In wyg R17 zit nu eindelijk scaf  :Smile:

----------


## Kevin_DM

Wij op stageco gebruiken al altijd autoCAD, vooral handig als je wat "uitgebreide" wil gaan ontwerpen en tekenen (wysiwyg is toch nog veel te beperkt om een aantal berekeningen en ontwerpen te kunnen maken).

Je steekt er wel eerst een 2-tal weken tijd in om het programma te leren gebruiken...

----------


## timleurink

Al gedacht aan google sketchup die in een freeware en pro versie verkrijgbaar is.
Wij hebben hier net een nieuwe draaitafel 3d mee ontworpen.. Een zeer eenvoudig programma die je snel onder de knie hebt en toch voor proffesionele doeleinden gebruikt kan worden..
Sketchup is http://sketchup.google.com/download.html

----------


## BlaCK ErrOR

> Al gedacht aan google sketchup die in een freeware en pro versie verkrijgbaar is.
> Wij hebben hier net een nieuwe draaitafel 3d mee ontworpen.. Een zeer eenvoudig programma die je snel onder de knie hebt en toch voor proffesionele doeleinden gebruikt kan worden..
> Sketchup is http://sketchup.google.com/download.html



Ik zal dit eens downloaden, maar ik zocht vooral een programma waarin je de verschillende stukken van stelling kunt vinden in een Library

----------


## Kevin_DM

> Ik zal dit eens downloaden, maar ik zocht vooral een programma waarin je de verschillende stukken van stelling kunt vinden in een Library



Ik dacht dat de volledige autocad layher library te verkrijgen is bij layher zelf, dan ben je hier toch al een eind mee verder.

----------


## jurjen_barel

> Ik dacht dat de volledige autocad layher library te verkrijgen is bij layher zelf, dan ben je hier toch al een eind mee verder.

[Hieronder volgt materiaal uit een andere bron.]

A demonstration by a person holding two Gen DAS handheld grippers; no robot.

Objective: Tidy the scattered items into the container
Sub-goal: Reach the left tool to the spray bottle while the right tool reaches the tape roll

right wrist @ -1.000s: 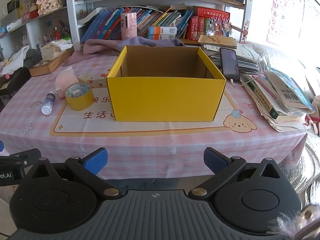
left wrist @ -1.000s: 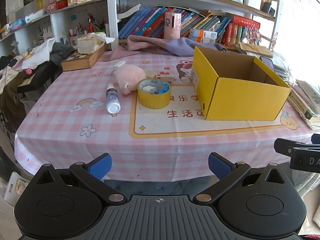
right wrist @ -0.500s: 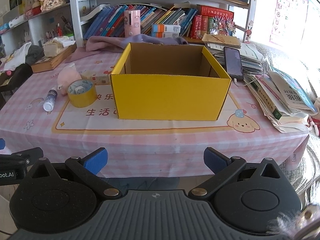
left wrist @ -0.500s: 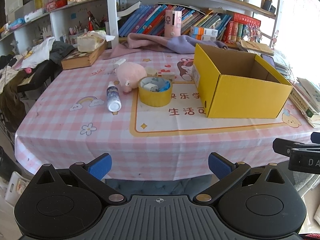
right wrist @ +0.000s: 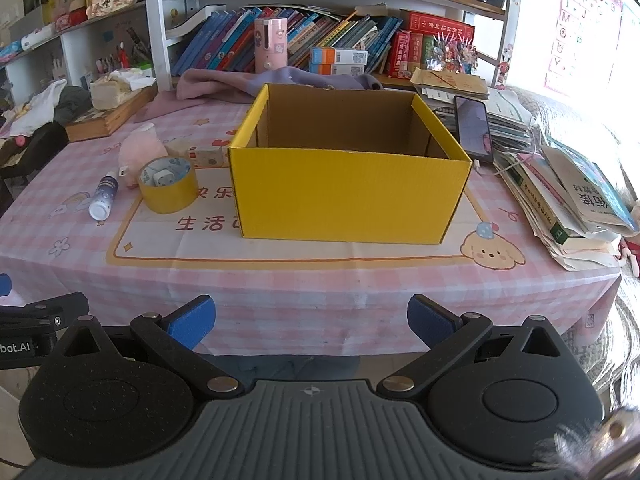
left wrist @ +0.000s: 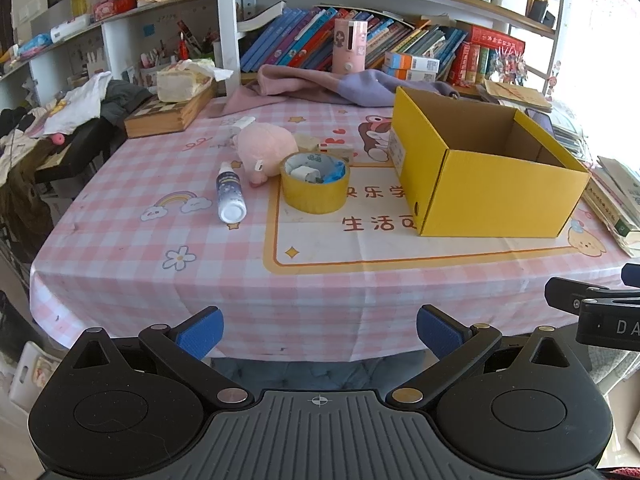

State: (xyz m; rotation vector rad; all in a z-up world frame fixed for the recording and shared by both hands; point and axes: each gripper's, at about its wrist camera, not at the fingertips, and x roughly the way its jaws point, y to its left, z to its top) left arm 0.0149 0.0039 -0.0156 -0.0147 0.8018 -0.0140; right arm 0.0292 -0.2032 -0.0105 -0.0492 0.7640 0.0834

Heel veel fabrikanten bieden AutoCAD-symbolen aan op hun site. Prolyte is hier een goed voorbeeld van, maar ik heb ook gezien dat een klasgenoot een compleet bestand met alle High End Lighting fixtures heeft gevonden.

Kortom: AutoCAD is heel erg universeel.

----------


## Kevin_DM

> Heel veel fabrikanten bieden AutoCAD-symbolen aan op hun site. Prolyte is hier een goed voorbeeld van, maar ik heb ook gezien dat een klasgenoot een compleet bestand met alle High End Lighting fixtures heeft gevonden.
> 
> Kortom: AutoCAD is heel erg universeel.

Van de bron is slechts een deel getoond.